Constable Simon Crowcroft has withdrawn his proposition calling for a pause to the redevelopment of Jersey's Waterfront.
Politicians had been due to debate halting the Jersey Development Company's planned transformation of the Waterfront this week.
Constable Crowcroft was calling for a delay until a Town Masterplan has been drawn up for St Helier.
But on the eve of the States sitting, he has dropped his proposition - saying he his talks with the Council of Ministers has led to 'a shift in the position of the government'.
"I was concerned about a number of things in the current proposals, and they appear to me to have been answered. In particular, the lack of a coherent plan for St Helier. The government has agreed to do that, and to show show the cycling, parking and walking strategies will work for the whole town."
He says Ministers have also offered to put 'serious money' into the old town.
Over the next five years, and additional £3 million a year will be spent on 'urban regeneration'. It was the 1990s when there was last public investment on this scale.
The Constable says his parish was promised benefits from the receipts of Waterfront developments to improve other parts of the capital.
"I was promised more than a decade ago and it's only now that we're seeing some real signs that government appreciates the need that the 'old town'. The parts of St. Helier that haven't been improved for 25 years, really do need investment."
So, I'm really pleased with that. I think there's an offer on the table I can work with.
I think we are going to see some practical improvements in how our streets look and feel. We are going to replaced pavements, trees, street lighting and all the things that make living in town pleasant and enjoyable. Those things are to be welcomed."
Constable Crowcroft says he remains concerned about the number of homes - around 1,000 - being planned for the Waterfront, but that is a matter that can be raised at the public planning inquiry scheduled for mid-May.
He says the government has pledged to consider 'an anchor civic building' next to the International Finance Centre.
"There is an opportunity to create something very special. It could be an art gallery or a winter garden. These were always part of the vision for the Waterfront.
As much as people want to see homes built on the Waterfront, St Helier is already accepting a great deal of housing and the Waterfront is an opportunity to create cultural facilities and sporting and leisure activities that will make it a place that people will want to head to, whether they live in Jersey or are visiting."
JDC's Waterfront Plans are on show at the Town Hall again today (Tuesday 21 March).
The States-owned development company has said its plans are borne out of the 'vibrant destination' islanders have said they want for the Waterfront.
As well as the near 1,000 homes, more than half the site will be open space and there will be a new indoor swimming pool, children's aquatics centre, indoor kids' zone and bouldering centre.

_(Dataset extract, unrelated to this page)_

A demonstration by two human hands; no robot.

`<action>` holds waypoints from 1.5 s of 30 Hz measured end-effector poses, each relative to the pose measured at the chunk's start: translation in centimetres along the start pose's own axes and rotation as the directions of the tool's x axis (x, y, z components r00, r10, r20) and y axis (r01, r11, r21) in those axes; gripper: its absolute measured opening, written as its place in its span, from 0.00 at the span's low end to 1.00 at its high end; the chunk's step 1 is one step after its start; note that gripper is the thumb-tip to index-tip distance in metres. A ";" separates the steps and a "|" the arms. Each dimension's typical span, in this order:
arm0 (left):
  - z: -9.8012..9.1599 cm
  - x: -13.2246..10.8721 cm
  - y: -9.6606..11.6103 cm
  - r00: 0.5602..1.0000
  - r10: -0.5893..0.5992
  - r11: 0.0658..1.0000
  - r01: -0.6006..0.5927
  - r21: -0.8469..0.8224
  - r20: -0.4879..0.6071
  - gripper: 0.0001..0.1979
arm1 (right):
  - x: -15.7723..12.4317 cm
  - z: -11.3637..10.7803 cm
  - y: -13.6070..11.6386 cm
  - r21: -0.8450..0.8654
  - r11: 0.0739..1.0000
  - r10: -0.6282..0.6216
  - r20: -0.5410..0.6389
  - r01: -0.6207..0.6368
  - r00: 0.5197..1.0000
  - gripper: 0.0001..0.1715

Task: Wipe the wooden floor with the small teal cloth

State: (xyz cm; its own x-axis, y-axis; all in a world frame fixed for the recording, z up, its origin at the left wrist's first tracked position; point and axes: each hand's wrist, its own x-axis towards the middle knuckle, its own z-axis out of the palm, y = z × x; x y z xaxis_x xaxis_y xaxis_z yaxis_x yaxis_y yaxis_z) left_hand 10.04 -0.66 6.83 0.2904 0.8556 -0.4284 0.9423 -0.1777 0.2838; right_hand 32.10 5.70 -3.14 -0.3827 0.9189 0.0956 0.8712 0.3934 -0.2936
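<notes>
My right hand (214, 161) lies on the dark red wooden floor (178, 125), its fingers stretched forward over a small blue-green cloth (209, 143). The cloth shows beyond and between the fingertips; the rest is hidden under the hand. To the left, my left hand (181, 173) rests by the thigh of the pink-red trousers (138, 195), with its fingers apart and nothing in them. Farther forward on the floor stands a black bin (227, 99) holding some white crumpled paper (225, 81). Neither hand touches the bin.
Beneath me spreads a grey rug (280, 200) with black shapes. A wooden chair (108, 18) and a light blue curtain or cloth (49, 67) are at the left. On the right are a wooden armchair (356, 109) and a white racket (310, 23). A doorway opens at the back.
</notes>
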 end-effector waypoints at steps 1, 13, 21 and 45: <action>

JDC's CEO, Lee Henry says any delays that are placed upon the scheme will just add time onto the two-year period before construction commences.
"We're kind of five years away from now from handing over the keys for owners of their new homes."
The newly listed La Fregate will be moved to make room. Its architect, Derek Mason, is opposed to this idea.
"The reason they want to get rid of the cafe is that it kind of spoils the view from the housing. ..That's the kind of madness, it should stay there for somebody to look at...the appreciation of modern architecture."
I've just been completely ignored, the whole process is flawed, and it's wrong and should be scrapped."
Channel 103 also spoke to some islanders who went along to the Town Hall on Monday to see the plans
"It lacks imagination."
"They herald the figure 56% of the site is going to be green, but already most of that site included in that 56% is already green."
"I think it's a good idea... sustainable development. Using the space we have to meet the needs we have and look to the future."